-------- TASK INPUT --------

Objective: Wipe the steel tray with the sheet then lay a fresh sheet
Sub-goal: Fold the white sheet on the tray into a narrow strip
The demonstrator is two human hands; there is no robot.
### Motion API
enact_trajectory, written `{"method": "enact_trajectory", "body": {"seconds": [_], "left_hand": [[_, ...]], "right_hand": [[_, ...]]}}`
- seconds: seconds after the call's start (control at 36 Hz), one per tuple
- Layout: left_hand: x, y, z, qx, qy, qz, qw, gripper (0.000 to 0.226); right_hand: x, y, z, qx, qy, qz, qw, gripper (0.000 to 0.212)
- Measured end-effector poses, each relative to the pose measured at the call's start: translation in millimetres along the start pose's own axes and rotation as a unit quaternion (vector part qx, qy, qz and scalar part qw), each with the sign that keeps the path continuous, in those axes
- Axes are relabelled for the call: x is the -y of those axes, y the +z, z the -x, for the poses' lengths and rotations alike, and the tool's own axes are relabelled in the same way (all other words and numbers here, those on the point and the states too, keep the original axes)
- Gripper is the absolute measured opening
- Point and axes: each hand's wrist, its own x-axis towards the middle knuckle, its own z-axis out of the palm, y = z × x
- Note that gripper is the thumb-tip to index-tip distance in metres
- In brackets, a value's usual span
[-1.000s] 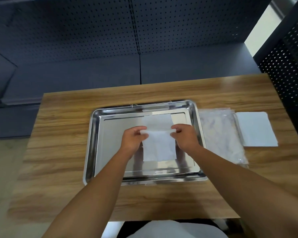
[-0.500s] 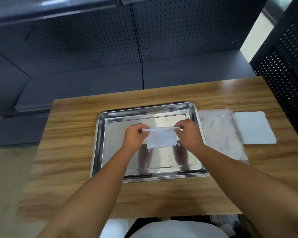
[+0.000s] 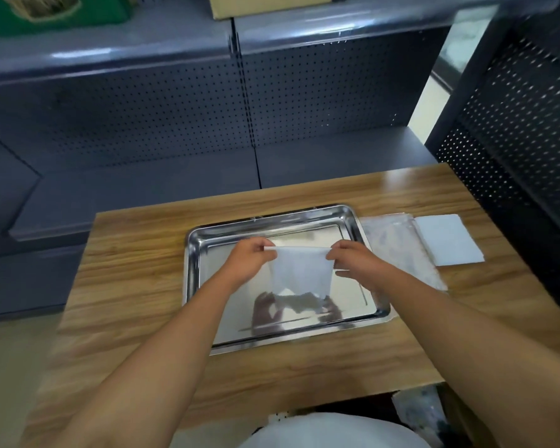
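Both hands: up over the middle of the frame, holding one white sheet (image 3: 299, 271) stretched between them
Left hand (image 3: 248, 258): pinching the sheet's top left corner
Right hand (image 3: 353, 260): pinching the top right corner
Sheet: hangs down loose, off the steel tray (image 3: 204, 240), reflected in its shiny floor
Tray: flat on the wooden table (image 3: 136, 253), centre frame
Right of tray: clear plastic bag (image 3: 398, 244), then a white stack of sheets (image 3: 446, 239)

Count: one steel tray (image 3: 193, 253), one held sheet (image 3: 299, 270), one clear packet (image 3: 398, 244), one white sheet stack (image 3: 448, 239), two hands.
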Motion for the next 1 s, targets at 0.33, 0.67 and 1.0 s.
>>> {"method": "enact_trajectory", "body": {"seconds": [0.33,0.67,1.0], "left_hand": [[-11,-2,29,0.124,-0.090,0.323,0.934,0.008],[45,6,56,0.170,-0.185,0.350,0.903,0.038],[46,12,55,0.106,-0.153,0.170,0.968,0.046]], "right_hand": [[-4,15,45,0.115,0.013,-0.301,0.947,0.046],[-71,44,58,0.207,0.039,-0.313,0.926,0.044],[-67,60,49,0.029,0.078,-0.127,0.988,0.047]]}}
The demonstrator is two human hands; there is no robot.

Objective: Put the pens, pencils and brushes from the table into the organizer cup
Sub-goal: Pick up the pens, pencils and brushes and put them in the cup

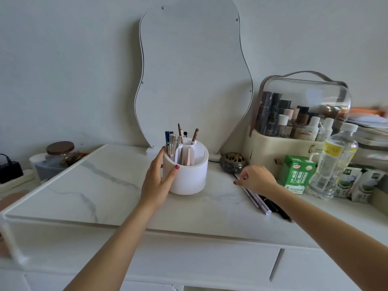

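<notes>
A white round organizer cup stands on the marble tabletop, with several pens and brown pencils upright in its compartments. My left hand grips the cup's left side, thumb at the rim and fingers around the wall. To the right, several pens and pencils lie side by side on the table, dark and silver ones. My right hand rests over their far ends, fingers curled down and pinching at a thin dark pen; whether it is lifted I cannot tell.
A wavy mirror leans against the wall behind the cup. A dark round incense holder sits right of the cup. A cosmetics case, green carton and water bottle crowd the right side. A jar stands at left.
</notes>
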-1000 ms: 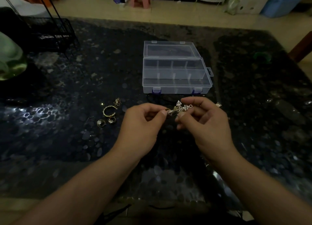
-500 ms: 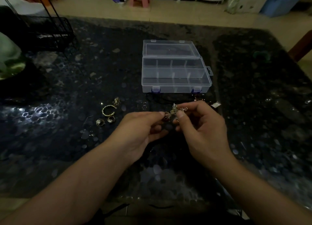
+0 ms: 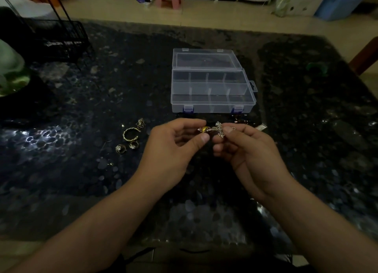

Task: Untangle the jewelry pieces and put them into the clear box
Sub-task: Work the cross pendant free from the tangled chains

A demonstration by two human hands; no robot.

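Note:
Both my hands hold one tangled jewelry cluster [image 3: 214, 129] just above the dark table, in front of the clear box. My left hand [image 3: 173, 147] pinches its gold ring end between thumb and fingers. My right hand [image 3: 247, 149] pinches the silver ornate piece at the other end. The clear box [image 3: 212, 106] stands open behind them, lid tipped back, its divided compartments bare. Several loose gold pieces lie on the table to the left: a twisted open ring [image 3: 131, 134], a small charm [image 3: 140, 122] and two small rings [image 3: 126, 147].
The dark pebble-patterned table [image 3: 306, 129] reflects light at the left. A black wire rack [image 3: 53, 39] and a green object [image 3: 10, 76] stand at the far left. More small items [image 3: 243, 121] lie by the box's front right corner. A pink stool and bins stand on the floor beyond.
My hands have lifted slightly and drawn the cluster out sideways, so the gold ring end now shows at my left fingertips and the silver piece at my right.

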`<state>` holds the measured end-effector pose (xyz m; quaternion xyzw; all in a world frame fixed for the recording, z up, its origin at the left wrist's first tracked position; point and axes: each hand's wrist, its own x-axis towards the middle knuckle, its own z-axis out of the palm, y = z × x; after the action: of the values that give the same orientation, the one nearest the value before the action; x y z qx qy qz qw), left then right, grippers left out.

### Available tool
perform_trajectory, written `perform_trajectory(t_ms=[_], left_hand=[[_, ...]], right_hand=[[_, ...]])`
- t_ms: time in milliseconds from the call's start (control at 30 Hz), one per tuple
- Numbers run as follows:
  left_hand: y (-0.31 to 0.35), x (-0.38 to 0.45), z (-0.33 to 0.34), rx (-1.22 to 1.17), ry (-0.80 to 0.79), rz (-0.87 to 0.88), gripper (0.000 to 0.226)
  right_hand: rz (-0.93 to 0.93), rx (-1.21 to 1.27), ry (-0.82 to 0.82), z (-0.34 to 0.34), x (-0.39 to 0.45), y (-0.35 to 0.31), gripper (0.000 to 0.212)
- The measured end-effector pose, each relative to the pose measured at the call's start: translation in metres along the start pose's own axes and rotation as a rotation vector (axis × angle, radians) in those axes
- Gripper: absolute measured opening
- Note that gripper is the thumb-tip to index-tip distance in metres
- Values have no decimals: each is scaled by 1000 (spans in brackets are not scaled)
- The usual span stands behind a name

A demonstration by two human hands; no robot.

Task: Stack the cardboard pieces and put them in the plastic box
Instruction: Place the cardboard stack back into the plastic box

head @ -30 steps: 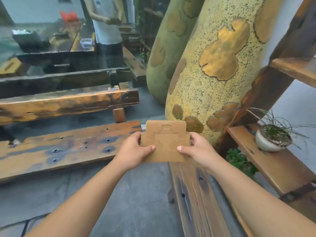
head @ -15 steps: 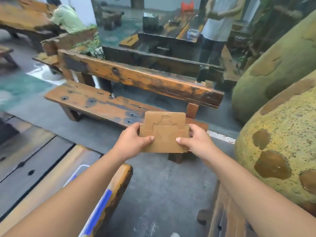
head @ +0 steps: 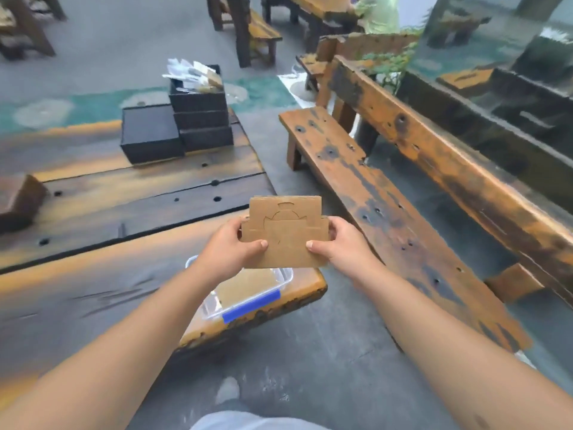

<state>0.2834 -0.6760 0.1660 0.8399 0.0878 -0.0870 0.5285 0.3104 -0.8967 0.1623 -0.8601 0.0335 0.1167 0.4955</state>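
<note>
Brown flat cardboard pieces (head: 286, 235) sit in a stack in the middle of the frame. The left hand (head: 231, 251) and right hand (head: 339, 248) pinch its sides, fingers closed on it, just above the clear plastic box (head: 286, 276) with blue tape.

The far part of the plastic box (head: 283, 276) is hidden behind the held cardboard stack (head: 286, 234), and its left wall is covered by the left hand (head: 229, 254). How many pieces are in the stack cannot be told. Beyond the box, the papers atop the black boxes (head: 198, 119) are blurred.
</note>
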Motion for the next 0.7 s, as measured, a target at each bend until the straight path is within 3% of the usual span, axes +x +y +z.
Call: perform_trajectory(t_ms=[200, 433, 567, 700], left_hand=[[-60, -3, -27, -111, 145, -185, 36], [-123, 15, -32, -215, 204, -403, 30], [-140, 25, -31, -336, 187, -497, 14], [-147, 37, -25, -463, 224, -554, 18]], right_hand=[[-28, -88, -182, 72, 39, -11, 33], [61, -219, -246, 138, 65, -3, 61], [108, -249, -303, 154, 77, 6, 53], [141, -273, -361, 161, 93, 15, 36]])
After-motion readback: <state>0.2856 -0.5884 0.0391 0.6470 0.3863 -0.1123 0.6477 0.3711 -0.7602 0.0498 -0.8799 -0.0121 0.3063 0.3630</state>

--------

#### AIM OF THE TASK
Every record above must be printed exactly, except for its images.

#### RESULT FOR THIS TASK
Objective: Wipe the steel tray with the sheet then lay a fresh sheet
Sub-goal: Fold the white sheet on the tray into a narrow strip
The demonstrator is two human hands; there is no robot.
### Motion API
enact_trajectory, written `{"method": "enact_trajectory", "body": {"seconds": [_], "left_hand": [[_, ...]], "right_hand": [[_, ...]]}}`
- seconds: seconds after the call's start (control at 36 Hz), one per tuple
- Layout: left_hand: x, y, z, qx, qy, qz, qw, gripper (0.000 to 0.226); right_hand: x, y, z, qx, qy, qz, qw, gripper (0.000 to 0.212)
- Measured end-effector poses, each relative to the pose measured at the call's start: translation in millimetres along the start pose's own axes and rotation as a unit quaternion (vector part qx, qy, qz and scalar part qw), each with the sign that keeps the path continuous, in those axes
- Axes are relabelled for the call: x is the -y of those axes, y the +z, z the -x, for the poses' lengths and rotations alike, and the tool's own axes are relabelled in the same way (all other words and numbers here, those on the point and the states too, keep the original axes)
- Gripper is the absolute measured opening
- Point and axes: each hand's wrist, its own x-axis towards the middle knuckle, its own z-axis out of the palm, y = z × x
- Note that gripper is the thumb-tip to index-tip distance in metres
- In brackets, a value's usual span
[-1.000s] 
[-0.500s] 
[+0.000s] 
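Both hands: up over the middle of the frame, holding one white sheet (image 3: 299, 271) stretched between them
Left hand (image 3: 248, 258): pinching the sheet's top left corner
Right hand (image 3: 353, 260): pinching the top right corner
Sheet: hangs down loose, off the steel tray (image 3: 204, 240), reflected in its shiny floor
Tray: flat on the wooden table (image 3: 136, 253), centre frame
Right of tray: clear plastic bag (image 3: 398, 244), then a white stack of sheets (image 3: 446, 239)

Count: one steel tray (image 3: 193, 253), one held sheet (image 3: 299, 270), one clear packet (image 3: 398, 244), one white sheet stack (image 3: 448, 239), two hands.
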Motion for the next 1 s, targets at 0.33, 0.67 and 1.0 s.
>>> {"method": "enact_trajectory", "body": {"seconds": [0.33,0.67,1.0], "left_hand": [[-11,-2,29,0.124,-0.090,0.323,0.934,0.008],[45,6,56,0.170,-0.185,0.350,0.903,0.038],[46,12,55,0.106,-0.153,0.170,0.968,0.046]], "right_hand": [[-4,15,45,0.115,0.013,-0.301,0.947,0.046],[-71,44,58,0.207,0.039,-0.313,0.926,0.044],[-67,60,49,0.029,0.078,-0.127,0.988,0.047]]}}
The demonstrator is two human hands; there is no robot.

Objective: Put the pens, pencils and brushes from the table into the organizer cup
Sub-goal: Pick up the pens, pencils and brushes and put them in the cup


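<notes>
A white round organizer cup stands on the marble tabletop, with several pens and brown pencils upright in its compartments. My left hand grips the cup's left side, thumb at the rim and fingers around the wall. To the right, several pens and pencils lie side by side on the table, dark and silver ones. My right hand rests over their far ends, fingers curled down and pinching at a thin dark pen; whether it is lifted I cannot tell.
A wavy mirror leans against the wall behind the cup. A dark round incense holder sits right of the cup. A cosmetics case, green carton and water bottle crowd the right side. A jar stands at left.
</notes>
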-1000 ms: 
-500 ms: 
+0 ms: 

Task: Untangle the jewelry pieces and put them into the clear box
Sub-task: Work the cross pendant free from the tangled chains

A demonstration by two human hands; no robot.

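Note:
Both my hands hold one tangled jewelry cluster [image 3: 214, 129] just above the dark table, in front of the clear box. My left hand [image 3: 173, 147] pinches its gold ring end between thumb and fingers. My right hand [image 3: 247, 149] pinches the silver ornate piece at the other end. The clear box [image 3: 212, 106] stands open behind them, lid tipped back, its divided compartments bare. Several loose gold pieces lie on the table to the left: a twisted open ring [image 3: 131, 134], a small charm [image 3: 140, 122] and two small rings [image 3: 126, 147].
The dark pebble-patterned table [image 3: 306, 129] reflects light at the left. A black wire rack [image 3: 53, 39] and a green object [image 3: 10, 76] stand at the far left. More small items [image 3: 243, 121] lie by the box's front right corner. A pink stool and bins stand on the floor beyond.
My hands have lifted slightly and drawn the cluster out sideways, so the gold ring end now shows at my left fingertips and the silver piece at my right.
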
`<state>` holds the measured end-effector pose (xyz m; quaternion xyzw; all in a world frame fixed for the recording, z up, its origin at the left wrist's first tracked position; point and axes: each hand's wrist, its own x-axis towards the middle knuckle, its own z-axis out of the palm, y = z × x; after the action: of the values that give the same orientation, the one nearest the value before the action; x y z qx qy qz qw), left then right, grippers left out.

### Available tool
perform_trajectory, written `perform_trajectory(t_ms=[_], left_hand=[[_, ...]], right_hand=[[_, ...]])`
- t_ms: time in milliseconds from the call's start (control at 30 Hz), one per tuple
- Numbers run as follows:
  left_hand: y (-0.31 to 0.35), x (-0.38 to 0.45), z (-0.33 to 0.34), rx (-1.22 to 1.17), ry (-0.80 to 0.79), rz (-0.87 to 0.88), gripper (0.000 to 0.226)
  right_hand: rz (-0.93 to 0.93), rx (-1.21 to 1.27), ry (-0.82 to 0.82), z (-0.34 to 0.34), x (-0.39 to 0.45), y (-0.35 to 0.31), gripper (0.000 to 0.212)
- The measured end-effector pose, each relative to the pose measured at the call's start: translation in metres along the start pose's own axes and rotation as a rotation vector (axis × angle, radians) in those axes
- Gripper: absolute measured opening
- Note that gripper is the thumb-tip to index-tip distance in metres
- Values have no decimals: each is scaled by 1000 (spans in brackets are not scaled)
- The usual span stands behind a name

A demonstration by two human hands; no robot.

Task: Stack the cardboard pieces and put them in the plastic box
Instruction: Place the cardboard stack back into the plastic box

head @ -30 steps: 
head @ -15 steps: 
head @ +0 steps: 

<state>0.2834 -0.6760 0.1660 0.8399 0.0878 -0.0870 0.5285 0.3104 -0.8967 0.1623 -0.8601 0.0335 0.1167 0.4955</state>
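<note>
Brown flat cardboard pieces (head: 286, 235) sit in a stack in the middle of the frame. The left hand (head: 231, 251) and right hand (head: 339, 248) pinch its sides, fingers closed on it, just above the clear plastic box (head: 286, 276) with blue tape.

The far part of the plastic box (head: 283, 276) is hidden behind the held cardboard stack (head: 286, 234), and its left wall is covered by the left hand (head: 229, 254). How many pieces are in the stack cannot be told. Beyond the box, the papers atop the black boxes (head: 198, 119) are blurred.
</note>
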Motion for the next 0.7 s, as measured, a target at each bend until the straight path is within 3% of the usual span, axes +x +y +z.
Call: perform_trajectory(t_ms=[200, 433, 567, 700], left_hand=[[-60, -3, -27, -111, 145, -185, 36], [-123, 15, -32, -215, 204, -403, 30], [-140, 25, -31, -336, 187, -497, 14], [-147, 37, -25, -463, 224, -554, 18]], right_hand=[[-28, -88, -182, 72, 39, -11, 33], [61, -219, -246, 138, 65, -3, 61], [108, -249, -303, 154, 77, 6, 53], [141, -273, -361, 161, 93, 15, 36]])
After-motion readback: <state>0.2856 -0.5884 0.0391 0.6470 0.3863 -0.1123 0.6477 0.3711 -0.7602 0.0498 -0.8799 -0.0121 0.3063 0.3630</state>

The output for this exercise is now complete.